Он замолчал. Мириамель ждала, когда к ней придет сон. Странная, навязчивая и чуждая мелодия витала в воздухе, вечная, лишенная ритма, как рев моря и вой ветра. Где-то в темноте Ган Итаи пела, успокаивая килп.
Эолейр скакал, оставив за спиной высокие горы Грианспог, а вокруг бушевала ужасная летняя метель. Тайные тропы, которые он и его люди так тщательно прокладывали в лесу всего пару недель назад, теперь оказались под толстым слоем снега. Над ним, точно потолок склепа, угрожающе нависли мрачные небеса. Седельные сумки Эолейра были набиты тщательно срисованными картами, в голове теснились тревожные мысли.
Эолейр понимал, что нет смысла делать вид, будто земля страдает лишь от долгих капризов погоды.
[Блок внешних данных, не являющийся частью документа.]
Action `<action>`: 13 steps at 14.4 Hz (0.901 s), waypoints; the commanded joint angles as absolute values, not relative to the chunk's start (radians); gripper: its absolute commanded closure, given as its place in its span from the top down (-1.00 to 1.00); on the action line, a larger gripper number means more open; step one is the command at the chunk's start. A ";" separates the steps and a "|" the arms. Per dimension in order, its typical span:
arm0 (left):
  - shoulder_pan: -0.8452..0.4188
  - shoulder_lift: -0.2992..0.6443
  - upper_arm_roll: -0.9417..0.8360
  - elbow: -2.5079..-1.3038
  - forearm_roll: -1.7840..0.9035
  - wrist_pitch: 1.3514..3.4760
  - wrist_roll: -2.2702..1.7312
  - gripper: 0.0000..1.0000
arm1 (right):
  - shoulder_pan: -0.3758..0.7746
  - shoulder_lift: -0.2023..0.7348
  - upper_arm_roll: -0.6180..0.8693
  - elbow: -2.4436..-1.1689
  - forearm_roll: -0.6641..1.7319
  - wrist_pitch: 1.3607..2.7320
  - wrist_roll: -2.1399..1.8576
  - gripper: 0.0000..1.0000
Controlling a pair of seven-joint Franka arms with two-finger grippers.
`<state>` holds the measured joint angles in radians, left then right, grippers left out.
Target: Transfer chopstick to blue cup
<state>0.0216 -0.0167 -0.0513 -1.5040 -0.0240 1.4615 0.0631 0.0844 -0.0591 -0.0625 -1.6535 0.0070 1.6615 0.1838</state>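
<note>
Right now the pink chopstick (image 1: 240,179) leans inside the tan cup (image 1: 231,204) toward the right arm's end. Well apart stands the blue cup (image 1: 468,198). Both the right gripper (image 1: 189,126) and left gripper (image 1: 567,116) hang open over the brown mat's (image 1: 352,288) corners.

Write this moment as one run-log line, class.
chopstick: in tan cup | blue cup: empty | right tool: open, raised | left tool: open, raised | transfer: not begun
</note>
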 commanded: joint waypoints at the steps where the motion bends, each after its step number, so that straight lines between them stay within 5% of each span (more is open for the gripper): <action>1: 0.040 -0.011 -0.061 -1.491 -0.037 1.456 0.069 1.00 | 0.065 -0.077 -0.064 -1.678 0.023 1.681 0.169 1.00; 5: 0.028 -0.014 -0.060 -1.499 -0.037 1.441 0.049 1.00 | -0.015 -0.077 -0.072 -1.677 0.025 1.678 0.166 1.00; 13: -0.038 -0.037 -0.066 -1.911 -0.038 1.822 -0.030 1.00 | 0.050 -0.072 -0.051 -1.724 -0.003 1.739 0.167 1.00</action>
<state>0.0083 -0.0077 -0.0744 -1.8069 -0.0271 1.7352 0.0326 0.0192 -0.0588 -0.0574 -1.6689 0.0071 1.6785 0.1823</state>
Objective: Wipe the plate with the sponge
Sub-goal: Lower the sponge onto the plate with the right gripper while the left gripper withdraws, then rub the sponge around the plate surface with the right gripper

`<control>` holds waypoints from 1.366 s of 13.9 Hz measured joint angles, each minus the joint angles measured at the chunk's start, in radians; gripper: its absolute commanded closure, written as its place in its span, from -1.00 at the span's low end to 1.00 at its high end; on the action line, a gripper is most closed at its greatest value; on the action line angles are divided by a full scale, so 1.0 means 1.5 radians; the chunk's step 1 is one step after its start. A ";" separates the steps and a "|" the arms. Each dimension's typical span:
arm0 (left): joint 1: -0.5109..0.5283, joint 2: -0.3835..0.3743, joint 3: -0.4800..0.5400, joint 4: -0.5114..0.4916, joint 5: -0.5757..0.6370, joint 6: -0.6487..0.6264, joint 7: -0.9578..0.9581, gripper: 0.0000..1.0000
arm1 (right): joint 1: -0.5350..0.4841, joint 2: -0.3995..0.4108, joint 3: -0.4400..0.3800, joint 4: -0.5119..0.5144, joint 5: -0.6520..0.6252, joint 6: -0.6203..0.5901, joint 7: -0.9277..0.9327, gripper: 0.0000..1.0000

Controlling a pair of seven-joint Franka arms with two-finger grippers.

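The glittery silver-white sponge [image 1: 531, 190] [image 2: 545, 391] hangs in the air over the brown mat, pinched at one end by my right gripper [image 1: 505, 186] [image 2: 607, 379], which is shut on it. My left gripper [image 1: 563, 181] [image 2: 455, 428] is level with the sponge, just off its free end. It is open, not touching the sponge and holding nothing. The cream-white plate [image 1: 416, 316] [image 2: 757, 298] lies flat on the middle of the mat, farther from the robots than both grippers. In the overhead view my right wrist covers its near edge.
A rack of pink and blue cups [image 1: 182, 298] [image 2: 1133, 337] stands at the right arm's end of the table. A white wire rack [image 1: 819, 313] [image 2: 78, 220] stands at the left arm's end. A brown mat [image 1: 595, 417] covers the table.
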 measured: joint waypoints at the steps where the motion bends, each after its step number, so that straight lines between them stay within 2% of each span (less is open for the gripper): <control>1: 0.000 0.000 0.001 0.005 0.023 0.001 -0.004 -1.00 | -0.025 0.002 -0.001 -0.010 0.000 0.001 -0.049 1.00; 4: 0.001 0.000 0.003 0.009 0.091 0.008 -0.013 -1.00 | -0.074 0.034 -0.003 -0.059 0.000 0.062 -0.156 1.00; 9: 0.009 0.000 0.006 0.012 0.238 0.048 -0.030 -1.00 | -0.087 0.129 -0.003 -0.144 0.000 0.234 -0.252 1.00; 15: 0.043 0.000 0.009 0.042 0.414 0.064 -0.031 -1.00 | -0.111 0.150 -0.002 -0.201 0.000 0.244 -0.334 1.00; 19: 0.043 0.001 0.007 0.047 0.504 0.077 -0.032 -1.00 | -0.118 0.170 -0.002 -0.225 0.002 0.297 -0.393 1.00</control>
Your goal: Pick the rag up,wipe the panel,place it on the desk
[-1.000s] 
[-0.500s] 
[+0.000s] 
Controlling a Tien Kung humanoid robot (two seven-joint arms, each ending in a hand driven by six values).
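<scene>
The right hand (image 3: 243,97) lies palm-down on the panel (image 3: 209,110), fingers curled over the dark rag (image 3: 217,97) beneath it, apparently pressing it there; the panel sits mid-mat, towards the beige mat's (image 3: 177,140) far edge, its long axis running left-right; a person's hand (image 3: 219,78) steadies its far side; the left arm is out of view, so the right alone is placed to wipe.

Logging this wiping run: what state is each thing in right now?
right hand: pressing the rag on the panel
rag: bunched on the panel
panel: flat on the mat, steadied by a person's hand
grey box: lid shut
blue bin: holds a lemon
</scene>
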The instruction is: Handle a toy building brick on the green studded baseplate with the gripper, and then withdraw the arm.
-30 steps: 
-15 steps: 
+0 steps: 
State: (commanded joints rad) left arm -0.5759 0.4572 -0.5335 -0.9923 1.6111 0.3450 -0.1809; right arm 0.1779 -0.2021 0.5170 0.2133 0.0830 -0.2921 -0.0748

Тяжелая болезнь распространялась по Светлому Арду, и, быть может, Джошуа и меч его отца действительно каким-то образом связаны с чем-то более грандиозным, чем обычные войны людей.
Граф Над-Муллаха вдруг вспомнил собственные слова, произнесенные за королевским столом год назад. «Боги земли и неба, – подумал он, – кажется, прошла целая жизнь – столько всего случилось с тех сравнительно мирных дней!»